One of the curiosities of the tulip market was that people did not trade the flowers themselves but rather the bulbs of scarce and sought-after varieties. Tulips even began to be used as a form of money in their own right: in 1633, actual properties were sold for handfuls of bulbs.

South Sea Bubble: The South Sea Bubble of 1720 was the financial collapse of the South Sea Company in 1720. The company was formed in 1711 in London and its purpose was to supply 4800 slaves each year for 30 years to the Spanish plantations in Central and Southern America.

Britain had secured the rights to supply slaves to Spanish America at the Treaty of Utrecht in 1713. The South Sea Company bought the contract from the British government for £9,500,000.

It was also assumed that the profits from slave trading would be enormous, which proved not to be the case.

By the end of April 1720, stock was selling at almost £350, then nearly £600 by the end of May, and £950 by the end of June. In September of 1720, the bubble burst. Stocks plummeted, down to £124 by December, losing 80% of their value at their height. Investors lost thousands, there was a marked increase in suicides and there was widespread anger and discontent in the streets of London with the public demanding an explanation.

Isaac Newton is said to have invested early, and cashed out with 100% profits as market valuations went to what seemed to him unjustified levels. However, as prices continued to advance, he supposedly invested again at the peak and lost most of his fortune in the crash that followed.

He is quoted to have said that he could ‘calculate the motions of the heavenly bodies, but not the madness of people’, and supposedly could not bear to hear of the South Sea affair to the end of his life.

Dotcom bubble: The dotcom bubble, also known as the Internet bubble, grew out of a combination of the presence of speculative investing, the abundance of venture capital funding for startups, and the failure of dotcoms to turn a profit. Investors poured money into Internet startups during the 1990s hoping they would one day become profitable.

Valuations were based on earnings and profits that would not occur for several years if the business model actually worked, and investors were all too willing to overlook traditional fundamentals.

The late 1990s saw many Internet-focused companies filing for initial public offerings (IPOs). Many investors were eager to invest—even in shares of companies that didn’t prove to have sustainable business models, like Pets.com, which liquidated less than one year going public. As some individual companies collapsed, that led to a broader crash in the stock market.

Then the bubble imploded. As the value of tech stocks plummeted, cash-strapped internet startups became worthless in months and collapsed. The market for new IPOs froze. On October 4, 2002, the Nasdaq index fell to 1,139.90 units, a fall of 77% from its peak.

The U.S. housing bubble: The subprime mortgage crisis was one of the main contributors to the 2007-2008 global financial crisis.

Interest rates from 2000-2003 were lowered from 6.5% to 1% due to the dotcom bubble and the Sept. 11, 2001 terrorist attacks. Low interest rates provided cheap credit and more people borrowed money to purchase homes.
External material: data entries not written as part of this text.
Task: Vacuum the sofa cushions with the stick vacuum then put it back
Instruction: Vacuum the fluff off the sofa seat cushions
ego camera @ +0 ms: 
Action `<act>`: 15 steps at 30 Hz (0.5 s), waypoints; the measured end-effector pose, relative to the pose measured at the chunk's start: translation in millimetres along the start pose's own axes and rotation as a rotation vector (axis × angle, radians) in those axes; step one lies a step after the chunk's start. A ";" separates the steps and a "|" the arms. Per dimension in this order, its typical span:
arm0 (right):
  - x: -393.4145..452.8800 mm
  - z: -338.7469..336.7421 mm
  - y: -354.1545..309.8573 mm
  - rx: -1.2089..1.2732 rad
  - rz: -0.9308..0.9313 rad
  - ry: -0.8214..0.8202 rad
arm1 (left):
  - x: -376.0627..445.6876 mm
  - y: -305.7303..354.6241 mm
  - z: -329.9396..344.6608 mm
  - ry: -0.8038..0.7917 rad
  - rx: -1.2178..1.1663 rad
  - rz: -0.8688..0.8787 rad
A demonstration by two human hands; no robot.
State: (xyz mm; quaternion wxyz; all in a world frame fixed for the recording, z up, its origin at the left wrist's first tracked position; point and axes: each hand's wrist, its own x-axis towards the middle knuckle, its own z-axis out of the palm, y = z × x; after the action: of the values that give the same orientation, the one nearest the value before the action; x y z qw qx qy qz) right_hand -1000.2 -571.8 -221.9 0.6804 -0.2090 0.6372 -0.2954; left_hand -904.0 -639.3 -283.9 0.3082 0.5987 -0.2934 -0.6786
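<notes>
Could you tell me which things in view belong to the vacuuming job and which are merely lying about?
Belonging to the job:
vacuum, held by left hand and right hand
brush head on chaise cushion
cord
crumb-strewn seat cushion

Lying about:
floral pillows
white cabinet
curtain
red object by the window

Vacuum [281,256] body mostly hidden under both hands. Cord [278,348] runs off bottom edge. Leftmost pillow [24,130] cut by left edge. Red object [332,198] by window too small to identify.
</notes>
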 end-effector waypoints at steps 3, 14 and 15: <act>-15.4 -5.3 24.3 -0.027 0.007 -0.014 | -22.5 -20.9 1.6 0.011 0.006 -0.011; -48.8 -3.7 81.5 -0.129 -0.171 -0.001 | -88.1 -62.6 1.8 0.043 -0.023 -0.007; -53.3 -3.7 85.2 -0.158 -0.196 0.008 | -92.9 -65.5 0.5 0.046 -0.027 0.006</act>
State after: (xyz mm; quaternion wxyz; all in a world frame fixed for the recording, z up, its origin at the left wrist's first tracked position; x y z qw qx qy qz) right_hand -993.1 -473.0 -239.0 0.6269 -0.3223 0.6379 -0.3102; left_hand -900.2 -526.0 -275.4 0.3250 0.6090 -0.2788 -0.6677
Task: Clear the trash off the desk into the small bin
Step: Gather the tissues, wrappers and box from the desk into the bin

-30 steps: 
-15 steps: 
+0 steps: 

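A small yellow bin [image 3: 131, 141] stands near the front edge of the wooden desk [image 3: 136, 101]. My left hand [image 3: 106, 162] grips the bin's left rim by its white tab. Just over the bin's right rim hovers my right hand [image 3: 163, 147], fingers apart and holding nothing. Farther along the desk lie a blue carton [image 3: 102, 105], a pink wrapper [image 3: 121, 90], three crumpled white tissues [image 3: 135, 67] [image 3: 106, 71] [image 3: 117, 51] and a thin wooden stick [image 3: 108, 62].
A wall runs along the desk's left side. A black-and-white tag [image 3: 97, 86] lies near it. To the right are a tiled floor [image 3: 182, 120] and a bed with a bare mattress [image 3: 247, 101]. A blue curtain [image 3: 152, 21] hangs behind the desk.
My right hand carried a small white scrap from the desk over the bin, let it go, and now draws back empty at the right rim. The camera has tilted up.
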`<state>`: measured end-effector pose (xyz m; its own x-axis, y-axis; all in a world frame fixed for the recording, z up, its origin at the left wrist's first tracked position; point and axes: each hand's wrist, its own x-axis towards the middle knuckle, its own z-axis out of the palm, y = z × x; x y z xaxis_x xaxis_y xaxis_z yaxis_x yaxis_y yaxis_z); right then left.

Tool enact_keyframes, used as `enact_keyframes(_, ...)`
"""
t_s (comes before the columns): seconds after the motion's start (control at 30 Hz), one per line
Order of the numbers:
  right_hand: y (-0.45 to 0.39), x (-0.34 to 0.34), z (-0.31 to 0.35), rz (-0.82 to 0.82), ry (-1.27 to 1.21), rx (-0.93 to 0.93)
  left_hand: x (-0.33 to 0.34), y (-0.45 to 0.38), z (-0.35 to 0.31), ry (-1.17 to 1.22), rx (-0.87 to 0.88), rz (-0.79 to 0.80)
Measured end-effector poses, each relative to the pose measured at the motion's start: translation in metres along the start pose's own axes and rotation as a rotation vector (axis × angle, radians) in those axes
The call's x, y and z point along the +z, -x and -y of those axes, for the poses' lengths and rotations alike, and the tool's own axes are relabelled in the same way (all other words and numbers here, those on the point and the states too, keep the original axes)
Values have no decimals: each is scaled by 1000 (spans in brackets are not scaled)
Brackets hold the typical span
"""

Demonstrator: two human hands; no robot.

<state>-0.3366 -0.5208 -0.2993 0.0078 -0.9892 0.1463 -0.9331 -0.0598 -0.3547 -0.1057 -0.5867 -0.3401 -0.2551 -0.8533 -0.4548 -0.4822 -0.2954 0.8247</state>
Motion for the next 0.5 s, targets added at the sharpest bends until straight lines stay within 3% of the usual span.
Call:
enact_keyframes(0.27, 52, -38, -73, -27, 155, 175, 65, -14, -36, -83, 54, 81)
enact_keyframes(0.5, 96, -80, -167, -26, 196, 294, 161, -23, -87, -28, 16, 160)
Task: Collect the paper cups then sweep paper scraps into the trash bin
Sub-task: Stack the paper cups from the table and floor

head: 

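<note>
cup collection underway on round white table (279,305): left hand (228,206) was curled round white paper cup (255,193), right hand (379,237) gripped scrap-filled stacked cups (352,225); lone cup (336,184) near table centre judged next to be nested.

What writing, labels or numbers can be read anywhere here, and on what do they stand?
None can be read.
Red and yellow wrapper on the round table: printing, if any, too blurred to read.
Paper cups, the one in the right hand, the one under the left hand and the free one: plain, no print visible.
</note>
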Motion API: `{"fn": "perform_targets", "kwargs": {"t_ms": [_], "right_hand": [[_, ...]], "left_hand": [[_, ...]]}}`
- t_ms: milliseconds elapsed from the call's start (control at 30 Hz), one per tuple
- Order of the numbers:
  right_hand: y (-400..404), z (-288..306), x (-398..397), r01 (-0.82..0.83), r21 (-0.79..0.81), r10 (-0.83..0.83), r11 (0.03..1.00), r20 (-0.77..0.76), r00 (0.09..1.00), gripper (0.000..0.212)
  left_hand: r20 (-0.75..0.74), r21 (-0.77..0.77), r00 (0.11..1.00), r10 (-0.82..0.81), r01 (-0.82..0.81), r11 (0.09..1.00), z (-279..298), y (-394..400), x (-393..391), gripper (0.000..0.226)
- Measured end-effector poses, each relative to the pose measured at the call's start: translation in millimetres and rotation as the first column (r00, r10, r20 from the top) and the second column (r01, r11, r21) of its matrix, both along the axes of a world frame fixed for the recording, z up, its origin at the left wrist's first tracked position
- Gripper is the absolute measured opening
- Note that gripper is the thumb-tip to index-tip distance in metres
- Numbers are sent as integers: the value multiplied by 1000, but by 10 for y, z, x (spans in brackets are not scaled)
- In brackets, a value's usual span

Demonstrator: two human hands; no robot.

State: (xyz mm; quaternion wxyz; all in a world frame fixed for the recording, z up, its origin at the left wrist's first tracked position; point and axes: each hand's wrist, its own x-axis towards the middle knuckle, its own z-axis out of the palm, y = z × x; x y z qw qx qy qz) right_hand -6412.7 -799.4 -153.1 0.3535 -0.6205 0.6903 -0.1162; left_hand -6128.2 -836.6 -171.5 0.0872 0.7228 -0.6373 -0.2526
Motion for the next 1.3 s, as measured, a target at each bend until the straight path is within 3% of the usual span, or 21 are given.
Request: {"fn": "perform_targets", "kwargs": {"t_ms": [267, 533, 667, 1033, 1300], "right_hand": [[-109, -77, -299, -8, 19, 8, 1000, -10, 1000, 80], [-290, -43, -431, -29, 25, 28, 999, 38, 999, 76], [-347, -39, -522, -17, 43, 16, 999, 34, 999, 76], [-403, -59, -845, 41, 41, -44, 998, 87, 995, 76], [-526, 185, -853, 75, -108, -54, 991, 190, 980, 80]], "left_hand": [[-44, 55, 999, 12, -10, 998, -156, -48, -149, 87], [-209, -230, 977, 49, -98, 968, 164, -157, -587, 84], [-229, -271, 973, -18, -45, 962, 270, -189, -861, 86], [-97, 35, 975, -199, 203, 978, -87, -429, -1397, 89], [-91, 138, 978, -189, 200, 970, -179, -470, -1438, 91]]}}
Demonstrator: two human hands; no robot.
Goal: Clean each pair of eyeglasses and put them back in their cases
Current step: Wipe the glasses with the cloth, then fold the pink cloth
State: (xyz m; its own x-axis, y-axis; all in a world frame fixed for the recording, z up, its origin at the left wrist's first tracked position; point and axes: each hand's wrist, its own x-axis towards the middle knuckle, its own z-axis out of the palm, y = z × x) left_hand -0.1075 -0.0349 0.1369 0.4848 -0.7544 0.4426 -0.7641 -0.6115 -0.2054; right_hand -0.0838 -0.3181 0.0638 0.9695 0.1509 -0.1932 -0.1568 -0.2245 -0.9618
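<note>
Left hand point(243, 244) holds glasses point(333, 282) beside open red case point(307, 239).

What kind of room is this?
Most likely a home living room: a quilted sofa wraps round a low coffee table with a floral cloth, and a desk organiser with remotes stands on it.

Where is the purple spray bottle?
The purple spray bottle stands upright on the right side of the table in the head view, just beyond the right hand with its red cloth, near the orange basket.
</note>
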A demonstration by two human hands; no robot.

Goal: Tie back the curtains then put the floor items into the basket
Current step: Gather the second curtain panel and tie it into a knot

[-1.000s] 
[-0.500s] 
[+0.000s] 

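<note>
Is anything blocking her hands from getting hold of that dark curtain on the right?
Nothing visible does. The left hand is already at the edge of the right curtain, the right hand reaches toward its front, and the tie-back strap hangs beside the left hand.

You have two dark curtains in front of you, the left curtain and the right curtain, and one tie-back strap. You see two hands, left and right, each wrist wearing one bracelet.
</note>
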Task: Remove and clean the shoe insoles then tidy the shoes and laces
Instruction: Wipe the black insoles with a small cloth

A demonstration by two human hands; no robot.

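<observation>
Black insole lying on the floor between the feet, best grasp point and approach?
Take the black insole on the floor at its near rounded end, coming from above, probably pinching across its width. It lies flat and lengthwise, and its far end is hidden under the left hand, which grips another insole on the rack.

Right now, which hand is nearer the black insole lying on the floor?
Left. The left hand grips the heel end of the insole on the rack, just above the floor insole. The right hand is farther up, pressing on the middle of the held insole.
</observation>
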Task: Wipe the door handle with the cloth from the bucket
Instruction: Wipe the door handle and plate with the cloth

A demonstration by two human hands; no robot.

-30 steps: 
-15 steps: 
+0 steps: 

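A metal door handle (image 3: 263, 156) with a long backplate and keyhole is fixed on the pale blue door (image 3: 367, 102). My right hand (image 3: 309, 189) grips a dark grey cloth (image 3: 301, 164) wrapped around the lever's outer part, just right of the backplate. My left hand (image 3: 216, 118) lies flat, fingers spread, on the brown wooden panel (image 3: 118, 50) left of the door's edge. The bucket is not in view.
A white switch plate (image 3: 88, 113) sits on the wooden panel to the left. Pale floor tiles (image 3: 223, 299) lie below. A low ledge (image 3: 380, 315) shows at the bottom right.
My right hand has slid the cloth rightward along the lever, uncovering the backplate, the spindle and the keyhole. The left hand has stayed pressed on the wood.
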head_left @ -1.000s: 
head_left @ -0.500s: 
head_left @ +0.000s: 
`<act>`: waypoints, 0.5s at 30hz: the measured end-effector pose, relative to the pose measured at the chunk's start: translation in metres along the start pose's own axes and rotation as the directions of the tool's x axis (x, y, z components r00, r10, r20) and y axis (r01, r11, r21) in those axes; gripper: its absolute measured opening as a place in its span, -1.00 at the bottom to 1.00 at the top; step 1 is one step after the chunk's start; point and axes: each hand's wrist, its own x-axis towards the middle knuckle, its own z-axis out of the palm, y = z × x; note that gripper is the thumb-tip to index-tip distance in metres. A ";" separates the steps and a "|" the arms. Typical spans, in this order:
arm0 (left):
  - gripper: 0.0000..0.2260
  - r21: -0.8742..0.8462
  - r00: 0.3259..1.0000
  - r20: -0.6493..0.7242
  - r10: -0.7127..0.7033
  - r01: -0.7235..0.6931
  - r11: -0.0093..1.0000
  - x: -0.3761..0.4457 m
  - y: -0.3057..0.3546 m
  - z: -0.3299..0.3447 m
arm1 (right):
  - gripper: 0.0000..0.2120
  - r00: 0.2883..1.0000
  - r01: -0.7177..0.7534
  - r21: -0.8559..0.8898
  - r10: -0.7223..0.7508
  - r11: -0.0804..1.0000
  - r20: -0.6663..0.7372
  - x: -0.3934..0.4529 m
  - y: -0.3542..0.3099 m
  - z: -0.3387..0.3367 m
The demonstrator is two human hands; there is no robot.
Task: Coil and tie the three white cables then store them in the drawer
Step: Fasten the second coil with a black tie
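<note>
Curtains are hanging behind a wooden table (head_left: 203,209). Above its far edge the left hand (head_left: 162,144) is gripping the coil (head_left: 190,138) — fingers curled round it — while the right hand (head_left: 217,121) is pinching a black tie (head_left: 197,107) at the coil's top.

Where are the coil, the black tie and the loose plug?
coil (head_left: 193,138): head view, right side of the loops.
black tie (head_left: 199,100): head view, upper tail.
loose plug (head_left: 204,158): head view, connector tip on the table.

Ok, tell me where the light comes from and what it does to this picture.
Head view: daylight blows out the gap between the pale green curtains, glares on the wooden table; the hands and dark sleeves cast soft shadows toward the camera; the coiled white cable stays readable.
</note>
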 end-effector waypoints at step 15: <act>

This demand helped lead to the increase in housing prices.

By the mid-2000s, a bubble began to form in the U.S. housing market amid a very rapid acceleration in home prices. Speculators began to flip homes in hopes of making a profit, and the average price of a U.S. home increased almost 80% between 2000 and 2006. The bubble eventually burst.

The subprime mortgage crisis severely weakened the global financial system. The crisis and the subsequent global financial crisis caused $7.4 trillion in stock market paper losses, and wiped out about $3.4 billion in real estate wealth.

One way to preserve your portfolio's value during the bursting of a stock market bubble is to only hold stocks with strong business fundamentals.

Another way to protect your portfolio during a stock market bubble is to buy put options, which enable you to sell stock at a pre-determined price within a certain time period.